Work task
Return, exactly and in full, the lines of the records below starting at the one with "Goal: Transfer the" and ending at the one with "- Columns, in", and no other lines.

[[ Exercise data, beginning ]]

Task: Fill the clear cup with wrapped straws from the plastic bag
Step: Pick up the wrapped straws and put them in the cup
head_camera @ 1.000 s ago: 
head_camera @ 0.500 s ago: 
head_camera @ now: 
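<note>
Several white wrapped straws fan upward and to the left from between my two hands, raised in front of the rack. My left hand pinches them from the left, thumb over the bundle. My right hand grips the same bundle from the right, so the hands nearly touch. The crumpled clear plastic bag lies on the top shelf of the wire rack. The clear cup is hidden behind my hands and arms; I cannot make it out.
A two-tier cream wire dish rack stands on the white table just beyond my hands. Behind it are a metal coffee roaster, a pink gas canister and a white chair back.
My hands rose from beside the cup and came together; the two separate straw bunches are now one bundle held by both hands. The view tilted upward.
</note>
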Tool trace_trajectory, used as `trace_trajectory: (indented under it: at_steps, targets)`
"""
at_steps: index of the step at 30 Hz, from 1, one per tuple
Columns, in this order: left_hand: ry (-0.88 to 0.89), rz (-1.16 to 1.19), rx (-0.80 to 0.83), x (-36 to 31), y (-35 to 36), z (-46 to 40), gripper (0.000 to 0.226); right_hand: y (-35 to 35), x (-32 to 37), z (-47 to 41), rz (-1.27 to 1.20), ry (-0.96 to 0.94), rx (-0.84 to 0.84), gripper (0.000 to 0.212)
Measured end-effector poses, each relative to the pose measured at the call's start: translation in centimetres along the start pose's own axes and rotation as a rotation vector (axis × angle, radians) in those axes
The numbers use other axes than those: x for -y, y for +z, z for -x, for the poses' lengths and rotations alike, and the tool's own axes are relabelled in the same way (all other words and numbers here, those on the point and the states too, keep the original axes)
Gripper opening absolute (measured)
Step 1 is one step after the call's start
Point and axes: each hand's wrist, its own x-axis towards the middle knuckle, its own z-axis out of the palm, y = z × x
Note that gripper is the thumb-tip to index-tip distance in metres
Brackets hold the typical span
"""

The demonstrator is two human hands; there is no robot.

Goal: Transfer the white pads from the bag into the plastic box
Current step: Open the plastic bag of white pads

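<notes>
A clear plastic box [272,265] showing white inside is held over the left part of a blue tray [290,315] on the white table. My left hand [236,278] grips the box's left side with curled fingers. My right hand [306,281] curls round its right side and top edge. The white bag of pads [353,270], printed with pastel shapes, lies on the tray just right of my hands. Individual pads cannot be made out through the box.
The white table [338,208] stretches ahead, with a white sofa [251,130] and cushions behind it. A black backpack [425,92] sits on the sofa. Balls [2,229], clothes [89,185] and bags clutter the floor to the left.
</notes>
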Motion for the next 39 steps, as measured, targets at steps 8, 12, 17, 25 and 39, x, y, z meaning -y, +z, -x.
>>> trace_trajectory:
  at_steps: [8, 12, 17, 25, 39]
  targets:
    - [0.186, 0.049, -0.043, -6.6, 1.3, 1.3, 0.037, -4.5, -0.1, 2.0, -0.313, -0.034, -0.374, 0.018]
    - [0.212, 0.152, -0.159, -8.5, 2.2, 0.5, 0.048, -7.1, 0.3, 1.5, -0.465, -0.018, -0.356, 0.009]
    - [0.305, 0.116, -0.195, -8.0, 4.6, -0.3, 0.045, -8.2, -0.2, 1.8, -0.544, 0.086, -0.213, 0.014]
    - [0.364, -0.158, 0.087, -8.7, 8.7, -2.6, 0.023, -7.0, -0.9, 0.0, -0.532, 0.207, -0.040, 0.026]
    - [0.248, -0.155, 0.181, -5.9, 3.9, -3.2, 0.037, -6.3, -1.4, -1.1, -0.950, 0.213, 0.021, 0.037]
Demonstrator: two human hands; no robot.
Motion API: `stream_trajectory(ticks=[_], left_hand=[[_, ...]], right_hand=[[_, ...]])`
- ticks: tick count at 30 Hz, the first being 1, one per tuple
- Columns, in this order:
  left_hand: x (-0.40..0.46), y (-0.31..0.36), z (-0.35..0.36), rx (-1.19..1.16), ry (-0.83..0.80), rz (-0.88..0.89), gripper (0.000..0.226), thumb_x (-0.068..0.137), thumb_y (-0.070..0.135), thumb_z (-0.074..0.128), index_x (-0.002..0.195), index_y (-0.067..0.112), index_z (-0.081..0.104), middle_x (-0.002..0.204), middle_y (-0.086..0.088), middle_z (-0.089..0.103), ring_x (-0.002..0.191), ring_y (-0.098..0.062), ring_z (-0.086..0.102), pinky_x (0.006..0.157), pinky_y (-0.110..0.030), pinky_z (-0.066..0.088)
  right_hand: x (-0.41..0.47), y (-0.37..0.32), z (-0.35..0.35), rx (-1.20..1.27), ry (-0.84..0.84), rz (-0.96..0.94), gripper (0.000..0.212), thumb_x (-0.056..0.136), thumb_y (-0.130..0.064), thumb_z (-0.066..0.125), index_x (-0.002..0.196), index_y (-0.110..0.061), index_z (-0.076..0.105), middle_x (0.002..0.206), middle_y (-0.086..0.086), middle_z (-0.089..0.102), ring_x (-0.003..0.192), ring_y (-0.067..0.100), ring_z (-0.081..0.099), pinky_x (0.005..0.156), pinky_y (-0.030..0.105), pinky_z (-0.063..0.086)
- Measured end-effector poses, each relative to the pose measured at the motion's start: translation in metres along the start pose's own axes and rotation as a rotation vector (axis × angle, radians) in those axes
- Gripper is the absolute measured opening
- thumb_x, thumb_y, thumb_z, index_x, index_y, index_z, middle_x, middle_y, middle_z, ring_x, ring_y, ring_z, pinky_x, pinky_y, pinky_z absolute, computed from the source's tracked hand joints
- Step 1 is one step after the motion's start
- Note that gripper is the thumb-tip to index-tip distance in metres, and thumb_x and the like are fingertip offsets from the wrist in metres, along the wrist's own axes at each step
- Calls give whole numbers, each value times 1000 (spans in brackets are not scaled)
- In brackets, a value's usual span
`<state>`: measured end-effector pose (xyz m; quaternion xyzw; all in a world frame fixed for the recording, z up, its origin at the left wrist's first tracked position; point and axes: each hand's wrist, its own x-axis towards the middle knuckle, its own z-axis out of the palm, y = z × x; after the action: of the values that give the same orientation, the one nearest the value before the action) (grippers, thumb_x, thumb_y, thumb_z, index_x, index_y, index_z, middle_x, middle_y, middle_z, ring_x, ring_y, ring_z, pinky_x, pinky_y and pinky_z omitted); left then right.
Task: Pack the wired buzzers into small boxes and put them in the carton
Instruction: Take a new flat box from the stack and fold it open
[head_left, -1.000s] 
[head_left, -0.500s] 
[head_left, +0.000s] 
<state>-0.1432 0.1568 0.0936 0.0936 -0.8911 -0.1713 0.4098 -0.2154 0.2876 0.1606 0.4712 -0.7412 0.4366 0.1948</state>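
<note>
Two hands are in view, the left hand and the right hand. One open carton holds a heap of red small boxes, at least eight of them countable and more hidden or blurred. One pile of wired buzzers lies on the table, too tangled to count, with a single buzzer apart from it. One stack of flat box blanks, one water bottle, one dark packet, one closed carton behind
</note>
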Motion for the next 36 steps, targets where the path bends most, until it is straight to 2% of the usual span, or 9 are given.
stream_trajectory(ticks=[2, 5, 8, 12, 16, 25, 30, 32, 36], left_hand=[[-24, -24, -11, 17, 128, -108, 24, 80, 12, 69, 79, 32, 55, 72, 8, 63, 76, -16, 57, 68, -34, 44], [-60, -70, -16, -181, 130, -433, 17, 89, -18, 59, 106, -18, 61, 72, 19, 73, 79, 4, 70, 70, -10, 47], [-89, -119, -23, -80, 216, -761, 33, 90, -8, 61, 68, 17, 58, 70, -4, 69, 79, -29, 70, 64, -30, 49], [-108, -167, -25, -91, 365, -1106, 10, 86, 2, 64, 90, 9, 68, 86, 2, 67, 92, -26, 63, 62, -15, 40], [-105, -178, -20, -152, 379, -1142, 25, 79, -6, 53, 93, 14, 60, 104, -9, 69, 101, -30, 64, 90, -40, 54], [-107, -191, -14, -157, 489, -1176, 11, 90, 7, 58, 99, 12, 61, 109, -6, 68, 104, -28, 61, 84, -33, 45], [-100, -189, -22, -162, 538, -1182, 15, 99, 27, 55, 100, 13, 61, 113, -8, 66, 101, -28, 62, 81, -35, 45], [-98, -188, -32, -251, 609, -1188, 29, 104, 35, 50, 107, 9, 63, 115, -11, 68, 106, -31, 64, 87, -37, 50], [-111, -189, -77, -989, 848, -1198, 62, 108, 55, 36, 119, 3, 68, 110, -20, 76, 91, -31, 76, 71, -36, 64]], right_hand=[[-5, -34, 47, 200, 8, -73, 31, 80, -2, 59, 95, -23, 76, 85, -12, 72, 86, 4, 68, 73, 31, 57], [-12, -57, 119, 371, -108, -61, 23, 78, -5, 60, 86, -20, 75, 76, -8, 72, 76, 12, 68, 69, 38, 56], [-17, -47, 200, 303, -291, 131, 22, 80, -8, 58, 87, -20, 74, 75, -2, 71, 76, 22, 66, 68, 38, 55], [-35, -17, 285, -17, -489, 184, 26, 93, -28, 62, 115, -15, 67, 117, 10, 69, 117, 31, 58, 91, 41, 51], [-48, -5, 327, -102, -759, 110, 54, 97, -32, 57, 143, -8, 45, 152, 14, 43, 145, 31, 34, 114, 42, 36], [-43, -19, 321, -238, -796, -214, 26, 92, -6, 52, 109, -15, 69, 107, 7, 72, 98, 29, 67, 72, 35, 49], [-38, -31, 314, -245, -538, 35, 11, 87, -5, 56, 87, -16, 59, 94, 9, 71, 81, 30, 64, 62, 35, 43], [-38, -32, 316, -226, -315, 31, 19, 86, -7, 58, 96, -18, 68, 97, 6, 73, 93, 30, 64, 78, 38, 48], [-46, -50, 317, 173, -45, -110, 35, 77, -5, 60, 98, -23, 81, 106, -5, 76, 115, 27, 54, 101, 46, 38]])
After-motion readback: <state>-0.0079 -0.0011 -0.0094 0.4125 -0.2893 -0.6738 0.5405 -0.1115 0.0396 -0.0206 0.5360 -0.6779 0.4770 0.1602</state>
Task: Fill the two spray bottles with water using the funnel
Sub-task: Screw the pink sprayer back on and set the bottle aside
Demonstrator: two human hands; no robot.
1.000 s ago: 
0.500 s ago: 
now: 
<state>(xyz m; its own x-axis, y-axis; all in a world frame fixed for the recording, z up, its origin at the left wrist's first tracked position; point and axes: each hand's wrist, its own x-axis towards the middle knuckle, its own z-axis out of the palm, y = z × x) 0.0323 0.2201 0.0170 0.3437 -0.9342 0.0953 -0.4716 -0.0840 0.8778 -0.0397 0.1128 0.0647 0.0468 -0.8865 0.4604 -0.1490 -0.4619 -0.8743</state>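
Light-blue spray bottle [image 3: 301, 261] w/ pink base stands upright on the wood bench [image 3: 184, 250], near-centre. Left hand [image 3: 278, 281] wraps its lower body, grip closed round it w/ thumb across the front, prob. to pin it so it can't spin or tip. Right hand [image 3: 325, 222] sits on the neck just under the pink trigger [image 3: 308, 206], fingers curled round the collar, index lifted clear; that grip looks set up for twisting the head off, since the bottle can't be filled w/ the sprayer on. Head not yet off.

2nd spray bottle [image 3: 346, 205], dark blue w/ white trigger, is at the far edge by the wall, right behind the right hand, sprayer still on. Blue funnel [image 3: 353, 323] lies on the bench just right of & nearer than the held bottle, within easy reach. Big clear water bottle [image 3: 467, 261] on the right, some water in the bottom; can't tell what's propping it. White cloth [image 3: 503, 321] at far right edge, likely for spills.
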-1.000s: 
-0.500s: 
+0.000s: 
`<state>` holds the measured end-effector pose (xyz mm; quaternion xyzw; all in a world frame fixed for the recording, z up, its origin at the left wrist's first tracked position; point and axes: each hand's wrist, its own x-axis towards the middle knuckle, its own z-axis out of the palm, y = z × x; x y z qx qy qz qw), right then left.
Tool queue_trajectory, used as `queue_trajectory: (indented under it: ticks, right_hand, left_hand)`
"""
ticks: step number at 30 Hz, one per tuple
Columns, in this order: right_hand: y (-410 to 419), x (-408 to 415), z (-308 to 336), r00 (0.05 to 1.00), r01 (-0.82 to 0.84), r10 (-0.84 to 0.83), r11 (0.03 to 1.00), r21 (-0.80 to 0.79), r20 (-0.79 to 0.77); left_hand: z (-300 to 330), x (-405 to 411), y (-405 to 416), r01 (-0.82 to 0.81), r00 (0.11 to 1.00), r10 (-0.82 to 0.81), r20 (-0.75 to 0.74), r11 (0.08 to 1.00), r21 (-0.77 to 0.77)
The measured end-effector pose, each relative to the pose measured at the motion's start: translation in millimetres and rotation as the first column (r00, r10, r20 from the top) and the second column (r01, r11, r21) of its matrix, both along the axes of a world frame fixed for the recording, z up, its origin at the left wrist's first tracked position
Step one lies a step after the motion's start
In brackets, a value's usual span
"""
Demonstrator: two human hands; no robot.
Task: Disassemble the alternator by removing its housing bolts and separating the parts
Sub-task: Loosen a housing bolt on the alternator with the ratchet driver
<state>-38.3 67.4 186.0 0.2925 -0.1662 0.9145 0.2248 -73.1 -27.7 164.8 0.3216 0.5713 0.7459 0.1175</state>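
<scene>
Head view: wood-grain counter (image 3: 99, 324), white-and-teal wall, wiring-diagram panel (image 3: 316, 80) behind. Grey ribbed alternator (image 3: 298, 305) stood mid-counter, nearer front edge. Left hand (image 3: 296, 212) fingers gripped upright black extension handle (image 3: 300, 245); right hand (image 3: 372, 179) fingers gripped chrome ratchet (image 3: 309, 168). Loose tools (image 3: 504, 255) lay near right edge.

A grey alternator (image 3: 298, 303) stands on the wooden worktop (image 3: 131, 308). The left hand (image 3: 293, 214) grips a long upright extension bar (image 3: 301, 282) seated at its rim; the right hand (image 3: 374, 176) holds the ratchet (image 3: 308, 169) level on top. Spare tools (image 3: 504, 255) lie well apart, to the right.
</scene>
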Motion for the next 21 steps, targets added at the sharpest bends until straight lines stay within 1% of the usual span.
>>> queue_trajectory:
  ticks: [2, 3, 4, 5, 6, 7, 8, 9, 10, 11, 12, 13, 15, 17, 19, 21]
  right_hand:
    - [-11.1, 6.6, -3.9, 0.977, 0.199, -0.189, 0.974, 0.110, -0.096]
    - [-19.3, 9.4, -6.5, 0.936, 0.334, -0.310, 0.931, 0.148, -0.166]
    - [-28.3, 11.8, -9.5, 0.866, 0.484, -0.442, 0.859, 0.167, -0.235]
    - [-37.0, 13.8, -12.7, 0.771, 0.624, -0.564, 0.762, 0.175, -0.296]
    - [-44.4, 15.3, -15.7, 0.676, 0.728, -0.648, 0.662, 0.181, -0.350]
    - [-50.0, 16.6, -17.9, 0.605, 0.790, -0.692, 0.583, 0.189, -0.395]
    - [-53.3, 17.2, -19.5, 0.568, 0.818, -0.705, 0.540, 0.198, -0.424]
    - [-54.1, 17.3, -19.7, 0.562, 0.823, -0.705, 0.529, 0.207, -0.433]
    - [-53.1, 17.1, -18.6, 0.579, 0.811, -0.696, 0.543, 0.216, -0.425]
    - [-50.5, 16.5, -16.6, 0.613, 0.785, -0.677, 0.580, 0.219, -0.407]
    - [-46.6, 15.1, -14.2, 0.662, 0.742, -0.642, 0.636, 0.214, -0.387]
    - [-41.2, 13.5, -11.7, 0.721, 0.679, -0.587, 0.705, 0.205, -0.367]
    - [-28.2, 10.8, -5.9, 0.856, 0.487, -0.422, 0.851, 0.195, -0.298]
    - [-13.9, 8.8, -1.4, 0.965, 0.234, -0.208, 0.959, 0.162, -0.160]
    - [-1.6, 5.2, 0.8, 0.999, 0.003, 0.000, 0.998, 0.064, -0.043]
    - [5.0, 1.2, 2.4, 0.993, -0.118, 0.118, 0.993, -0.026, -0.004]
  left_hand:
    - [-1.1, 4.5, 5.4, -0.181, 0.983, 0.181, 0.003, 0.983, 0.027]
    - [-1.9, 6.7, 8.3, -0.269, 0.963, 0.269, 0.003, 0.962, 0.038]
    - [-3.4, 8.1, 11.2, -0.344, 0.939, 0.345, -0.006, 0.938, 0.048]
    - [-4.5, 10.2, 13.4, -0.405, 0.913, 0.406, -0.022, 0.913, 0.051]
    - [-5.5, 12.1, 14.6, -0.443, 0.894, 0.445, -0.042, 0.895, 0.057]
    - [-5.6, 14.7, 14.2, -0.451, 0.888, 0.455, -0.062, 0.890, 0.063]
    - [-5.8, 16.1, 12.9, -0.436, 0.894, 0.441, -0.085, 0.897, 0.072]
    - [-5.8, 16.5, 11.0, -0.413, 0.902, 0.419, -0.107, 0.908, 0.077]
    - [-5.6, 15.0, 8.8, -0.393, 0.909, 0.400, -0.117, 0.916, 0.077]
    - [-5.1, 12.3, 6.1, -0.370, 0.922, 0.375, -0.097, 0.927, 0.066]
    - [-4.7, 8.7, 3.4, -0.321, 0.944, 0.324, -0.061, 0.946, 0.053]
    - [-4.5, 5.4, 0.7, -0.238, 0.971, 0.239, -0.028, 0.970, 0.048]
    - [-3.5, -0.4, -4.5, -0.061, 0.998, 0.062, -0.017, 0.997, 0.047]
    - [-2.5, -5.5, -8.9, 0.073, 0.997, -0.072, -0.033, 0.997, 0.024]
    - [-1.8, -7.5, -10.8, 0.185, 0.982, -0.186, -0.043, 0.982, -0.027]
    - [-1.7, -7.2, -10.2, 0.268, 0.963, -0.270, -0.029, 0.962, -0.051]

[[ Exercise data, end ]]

Final answer
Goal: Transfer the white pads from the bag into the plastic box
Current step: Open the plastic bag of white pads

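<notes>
A clear plastic box [272,265] showing white inside is held over the left part of a blue tray [290,315] on the white table. My left hand [236,278] grips the box's left side with curled fingers. My right hand [306,281] curls round its right side and top edge. The white bag of pads [353,270], printed with pastel shapes, lies on the tray just right of my hands. Individual pads cannot be made out through the box.
The white table [338,208] stretches ahead, with a white sofa [251,130] and cushions behind it. A black backpack [425,92] sits on the sofa. Balls [2,229], clothes [89,185] and bags clutter the floor to the left.
</notes>
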Motion for the next 39 steps, as measured, targets at steps 8, 12, 17, 25 and 39, x, y, z meaning -y, +z, -x.
>>> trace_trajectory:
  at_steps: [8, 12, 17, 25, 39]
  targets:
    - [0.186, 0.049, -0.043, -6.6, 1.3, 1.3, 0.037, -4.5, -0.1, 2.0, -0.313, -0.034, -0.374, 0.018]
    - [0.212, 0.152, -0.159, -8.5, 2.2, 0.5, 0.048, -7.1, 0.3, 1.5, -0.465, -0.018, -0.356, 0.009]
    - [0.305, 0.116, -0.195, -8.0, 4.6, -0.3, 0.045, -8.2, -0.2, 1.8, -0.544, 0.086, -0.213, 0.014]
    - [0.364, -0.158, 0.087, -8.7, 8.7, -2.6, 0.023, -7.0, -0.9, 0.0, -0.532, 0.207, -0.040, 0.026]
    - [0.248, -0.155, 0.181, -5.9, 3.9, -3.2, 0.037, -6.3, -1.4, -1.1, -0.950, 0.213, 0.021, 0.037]
Demonstrator: two human hands; no robot.
Motion API: `stream_trajectory(ticks=[_], left_hand=[[_, ...]], right_hand=[[_, ...]])`
- ticks: tick count at 30 Hz, the first being 1, one per tuple
- Columns, in this order:

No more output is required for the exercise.